Precision medicine revolutionizes healthcare by customizing medical decisions and treatments according to an individual’s unique genetic makeup and other relevant factors like lifestyle and family disease history. This patient-centered approach empowers healthcare providers to utilize targeted therapies that specifically address the molecular and genetic characteristics of a patient’s condition. By doing so, precision medicine reduces the occurrence of side effects while maximizing therapeutic benefits.
Nonetheless, identifying the genetic background associated with a patient’s symptoms can pose significant challenges. Therefore, the efficient analysis of genomic data becomes crucial to implement personalized treatment plans on a large scale.
To illustrate the practical application of precision medicine, we present a case study that demonstrates the effectiveness of NGS data analysis by Intelliseq in facilitating diagnosis. The patient experienced non-specific symptoms that were difficult to diagnose using conventional methods. Therefore, to unravel the underlying cause of the patient’s condition, whole exome sequencing (WES) was performed. The analysis was conducted using the WES Hereditary Disorders ACMG workflow using only the fastq file and information presented below.
The description of patient phenotype:
A |age|-years-old |person| presented with a history of gradually progressive gait problems. Neurological examination revealed mild spastic paraparesis and decreased vibration sense in toes; otherwise normal. Head MRI showed hiperintense signal in T2-weighted imaging bilaterally in pyramidal tracts and splenium of the corpus callosum. In the nerve conduction study – demyelinating motor and sensory polyneuropathy.
HPO terms assigned:
Gait disturbance HP:0001288
Impaired vibration sensation in the lower limbs HP:0002166
Abnormal corpus callosum morphology HP:0001273
Sensory neuropathy HP:0000763
Peripheral neuropathy HP:0009830
Demyelinating peripheral neuropathy HP:0007108
A total of 815 genes were included in the gene panel based on the phenotype description and the assigned HPO terms. The analysis was launched with default setting, specifically the genome was aligned to the GRCh38 reference genome with BWA-mem tool.

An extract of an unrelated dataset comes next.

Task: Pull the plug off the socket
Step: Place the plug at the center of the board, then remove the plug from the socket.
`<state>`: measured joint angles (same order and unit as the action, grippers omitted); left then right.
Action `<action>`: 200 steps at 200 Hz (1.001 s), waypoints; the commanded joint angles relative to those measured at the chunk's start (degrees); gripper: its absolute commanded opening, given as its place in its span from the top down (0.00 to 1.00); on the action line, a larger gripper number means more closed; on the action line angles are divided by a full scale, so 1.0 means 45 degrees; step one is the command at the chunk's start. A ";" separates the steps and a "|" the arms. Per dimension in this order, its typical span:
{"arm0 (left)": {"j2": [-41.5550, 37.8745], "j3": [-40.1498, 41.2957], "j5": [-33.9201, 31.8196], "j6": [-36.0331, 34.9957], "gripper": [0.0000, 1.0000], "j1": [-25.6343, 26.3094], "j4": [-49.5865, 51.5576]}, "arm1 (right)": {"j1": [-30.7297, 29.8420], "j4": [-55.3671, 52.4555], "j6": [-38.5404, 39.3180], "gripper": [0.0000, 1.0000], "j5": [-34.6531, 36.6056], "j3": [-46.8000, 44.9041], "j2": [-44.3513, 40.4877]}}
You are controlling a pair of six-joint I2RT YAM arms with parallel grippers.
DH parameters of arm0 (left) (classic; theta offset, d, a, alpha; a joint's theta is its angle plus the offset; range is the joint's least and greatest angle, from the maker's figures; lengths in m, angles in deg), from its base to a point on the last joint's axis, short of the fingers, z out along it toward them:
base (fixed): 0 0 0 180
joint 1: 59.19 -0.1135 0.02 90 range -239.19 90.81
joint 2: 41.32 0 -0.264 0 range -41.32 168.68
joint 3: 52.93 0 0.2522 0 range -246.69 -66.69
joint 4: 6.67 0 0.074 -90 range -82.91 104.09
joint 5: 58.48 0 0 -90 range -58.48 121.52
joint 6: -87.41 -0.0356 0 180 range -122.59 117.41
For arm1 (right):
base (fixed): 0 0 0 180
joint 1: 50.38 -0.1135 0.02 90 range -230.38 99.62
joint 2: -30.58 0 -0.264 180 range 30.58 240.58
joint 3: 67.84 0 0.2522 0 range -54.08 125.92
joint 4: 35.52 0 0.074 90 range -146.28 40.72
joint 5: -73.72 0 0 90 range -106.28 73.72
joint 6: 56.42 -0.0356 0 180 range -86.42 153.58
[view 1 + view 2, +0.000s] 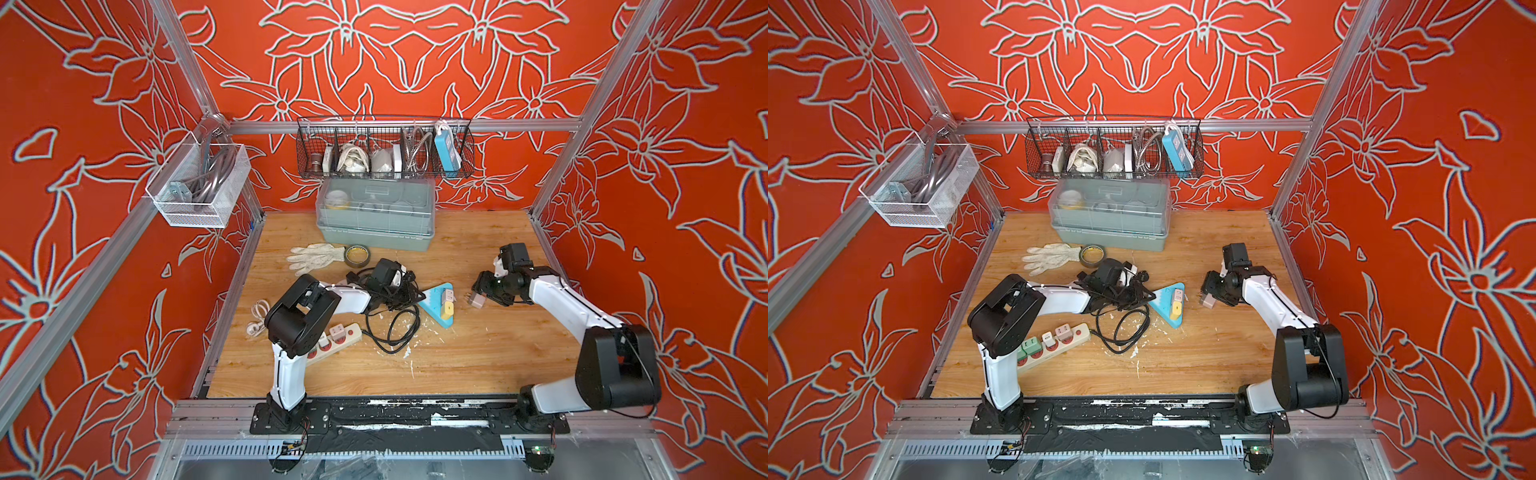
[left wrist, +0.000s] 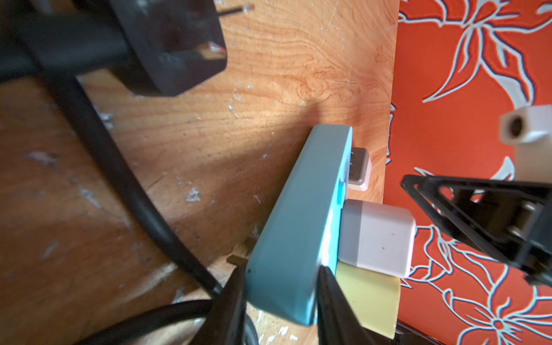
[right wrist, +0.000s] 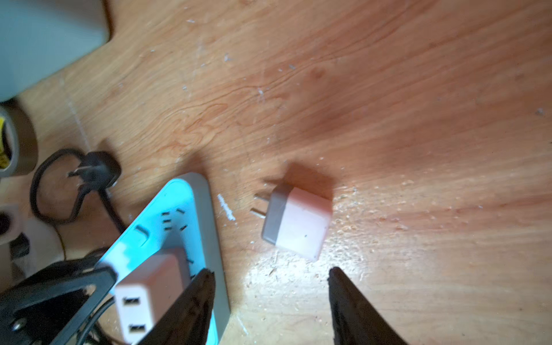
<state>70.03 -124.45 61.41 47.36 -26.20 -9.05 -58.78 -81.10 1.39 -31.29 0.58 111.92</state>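
Overhead, both top views: wire basket [image 1: 303,145], far beyond both pincers, holds blue power strip [image 1: 446,151] and metal hose [image 1: 415,145]; mesh basket [image 1: 905,214] holds grey cable [image 1: 932,178]. Both arms elbow-up, forearms reaching forward.
Left wrist: left pincer [image 2: 280,298] closed tight on blue socket [image 2: 298,224].
Right wrist: right pincer [image 3: 271,270] half open, empty; pink plug [image 3: 297,222] just ahead of tips, loose on table [image 3: 388,89], beside socket.
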 commanded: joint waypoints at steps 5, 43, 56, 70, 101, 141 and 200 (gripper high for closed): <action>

Two pathogenic variants and 18 variants of uncertain significance were identified in the analysis. Notably, both pathogenic variants were identified in the GALC gene, indicating the presence of a compound heterozygote. These variants are associated with a condition known as Krabbe disease, also referred to as globoid cell leukodystrophy. Download full report here.
The diagnosis of Krabbe disease was confirmed by low activity of the beta-galactocerebrosidase in leukocytes. As part of the treatment plan, the patient underwent hematopoietic stem cell transplantation, which yielded positive outcomes. In a follow-up assessment conducted two years later, the patient’s neurological symptoms remained stable, and the enzyme activity levels were within the normal range.
In the case presented, the efficient analysis of genetic data played a crucial role in the diagnosis. The identification of two pathogenic variants in the GALC gene strongly suggested the presence of Krabbe disease, which was subsequently confirmed through specific tests. This timely confirmation facilitated the implementation of an effective treatment plan, resulting in positive outcomes. The successful use of genetic data in this case was a fundamental step in the accurate diagnosis of the disease.
Disclaimer: All personal data in this article have been anonymized to ensure privacy and confidentiality. The patient involved in this case study willingly consented to the use of their data for the purpose of this article.